→ What to do: Transcribe the listing below only from the line with "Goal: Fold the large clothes" up to and including the line with "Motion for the".

→ Exercise data:
========================================
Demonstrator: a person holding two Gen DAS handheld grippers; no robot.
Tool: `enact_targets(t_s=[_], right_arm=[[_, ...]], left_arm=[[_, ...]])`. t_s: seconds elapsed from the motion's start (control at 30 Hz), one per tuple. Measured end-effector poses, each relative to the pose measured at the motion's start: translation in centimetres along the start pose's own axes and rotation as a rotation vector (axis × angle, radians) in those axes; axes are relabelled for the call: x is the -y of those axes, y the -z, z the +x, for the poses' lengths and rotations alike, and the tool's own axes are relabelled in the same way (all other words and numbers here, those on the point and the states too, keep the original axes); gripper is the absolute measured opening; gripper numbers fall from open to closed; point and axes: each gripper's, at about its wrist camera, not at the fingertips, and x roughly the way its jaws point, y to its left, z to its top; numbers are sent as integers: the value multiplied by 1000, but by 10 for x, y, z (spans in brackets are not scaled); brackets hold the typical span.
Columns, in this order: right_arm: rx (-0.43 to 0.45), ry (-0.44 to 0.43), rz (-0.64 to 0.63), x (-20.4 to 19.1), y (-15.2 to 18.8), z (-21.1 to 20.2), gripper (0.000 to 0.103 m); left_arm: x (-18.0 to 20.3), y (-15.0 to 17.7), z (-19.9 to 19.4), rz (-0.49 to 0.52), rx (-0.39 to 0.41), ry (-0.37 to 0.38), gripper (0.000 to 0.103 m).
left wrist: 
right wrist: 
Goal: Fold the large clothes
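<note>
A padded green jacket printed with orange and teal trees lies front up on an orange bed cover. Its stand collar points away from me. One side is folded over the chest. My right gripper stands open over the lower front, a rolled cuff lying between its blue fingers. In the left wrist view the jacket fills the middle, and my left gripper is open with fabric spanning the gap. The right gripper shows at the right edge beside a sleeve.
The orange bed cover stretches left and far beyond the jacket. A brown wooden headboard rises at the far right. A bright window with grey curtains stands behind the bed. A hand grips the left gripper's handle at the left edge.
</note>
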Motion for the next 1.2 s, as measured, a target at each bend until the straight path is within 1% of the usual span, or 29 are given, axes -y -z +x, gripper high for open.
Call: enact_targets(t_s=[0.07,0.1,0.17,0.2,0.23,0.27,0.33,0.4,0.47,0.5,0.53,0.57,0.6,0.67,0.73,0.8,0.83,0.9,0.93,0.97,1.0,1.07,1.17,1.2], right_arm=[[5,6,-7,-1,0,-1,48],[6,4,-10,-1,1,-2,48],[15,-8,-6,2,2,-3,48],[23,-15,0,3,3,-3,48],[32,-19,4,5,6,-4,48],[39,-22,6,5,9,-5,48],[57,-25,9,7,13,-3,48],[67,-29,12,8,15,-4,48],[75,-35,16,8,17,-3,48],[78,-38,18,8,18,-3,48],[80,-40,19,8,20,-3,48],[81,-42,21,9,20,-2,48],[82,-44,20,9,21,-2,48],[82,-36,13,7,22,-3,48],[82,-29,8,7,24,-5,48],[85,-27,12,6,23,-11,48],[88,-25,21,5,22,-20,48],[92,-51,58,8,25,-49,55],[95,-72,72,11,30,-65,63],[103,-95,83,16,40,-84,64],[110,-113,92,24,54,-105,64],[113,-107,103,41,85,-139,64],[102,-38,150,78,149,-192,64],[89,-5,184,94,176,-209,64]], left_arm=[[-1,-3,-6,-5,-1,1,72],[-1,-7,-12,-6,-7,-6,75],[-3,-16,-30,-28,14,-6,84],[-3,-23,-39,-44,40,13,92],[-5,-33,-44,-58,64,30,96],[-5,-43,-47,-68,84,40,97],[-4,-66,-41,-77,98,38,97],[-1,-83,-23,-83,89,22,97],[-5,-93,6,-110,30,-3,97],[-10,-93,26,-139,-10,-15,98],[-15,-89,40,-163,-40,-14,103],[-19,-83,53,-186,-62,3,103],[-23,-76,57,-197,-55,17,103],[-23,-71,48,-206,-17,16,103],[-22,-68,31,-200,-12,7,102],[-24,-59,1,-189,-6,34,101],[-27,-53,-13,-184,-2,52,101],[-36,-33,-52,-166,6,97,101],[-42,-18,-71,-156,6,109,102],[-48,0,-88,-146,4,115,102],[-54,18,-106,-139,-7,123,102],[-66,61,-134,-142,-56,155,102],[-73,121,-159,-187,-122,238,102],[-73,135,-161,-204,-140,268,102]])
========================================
→ Result for this exercise:
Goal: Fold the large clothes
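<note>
A padded green jacket printed with orange and teal trees lies front up on an orange bed cover. Its stand collar points away from me. One side is folded over the chest. My right gripper stands open over the lower front, a rolled cuff lying between its blue fingers. In the left wrist view the jacket fills the middle, and my left gripper is open with fabric spanning the gap. The right gripper shows at the right edge beside a sleeve.
The orange bed cover stretches left and far beyond the jacket. A brown wooden headboard rises at the far right. A bright window with grey curtains stands behind the bed. A hand grips the left gripper's handle at the left edge.
</note>
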Motion for the next 1.2 s, as measured, a target at each bend until the straight path is within 1% of the usual span, or 29 are given, axes -y -z +x, gripper high for open.

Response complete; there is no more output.